Quite often the mechanisms of action of new, experimental compounds – even those that become FDA-approved – are not known. Many times claims are made that it’s an “antioxidant”, even when evidence is lacking, or when the compound itself lacks the structure and functional groups to give it true antioxidant properties. Because oxidative injury is such a common feature of so many disease conditions, “antioxidant” becomes a useful mechanistic catch-all. Thus, it’s prudent to be wary of antioxidant claims until the evidence confirms it.
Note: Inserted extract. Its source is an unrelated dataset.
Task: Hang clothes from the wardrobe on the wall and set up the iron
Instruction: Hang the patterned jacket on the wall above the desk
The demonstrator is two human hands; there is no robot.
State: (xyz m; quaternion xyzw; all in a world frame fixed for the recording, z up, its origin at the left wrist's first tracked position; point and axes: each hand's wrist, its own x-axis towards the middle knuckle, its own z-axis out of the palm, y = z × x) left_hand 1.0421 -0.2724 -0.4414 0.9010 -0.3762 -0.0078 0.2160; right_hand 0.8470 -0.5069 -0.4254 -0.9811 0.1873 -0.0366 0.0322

It’s noteworthy that the manganese-porphyrin MnTDE-2-ImP (AEOL10150), first reported to extend survival of ALS SOD1 mice in 2005, remains as the only MnP to be administered to human patients [12]. That Phase I trial found doses up to 75 mg/kg being well-tolerated – a much higher dose than was needed to produce dramatic survival effects in mice. The clinical trial could not be sustained for financial reasons, but it paved the way for human testing in ALS and other neurodegenerative diseases. Work continues to find the optimal structural features that maximize activity, solubility, and bioavailability in the hope that a new opportunity will emerge to examine therapeutic effects of novel MP catalytic antioxidants in human disease.

The work referenced in this Commentary was partially supported by the National Institutes of Health grant R01 NS040819 to Dr. John P. Crow.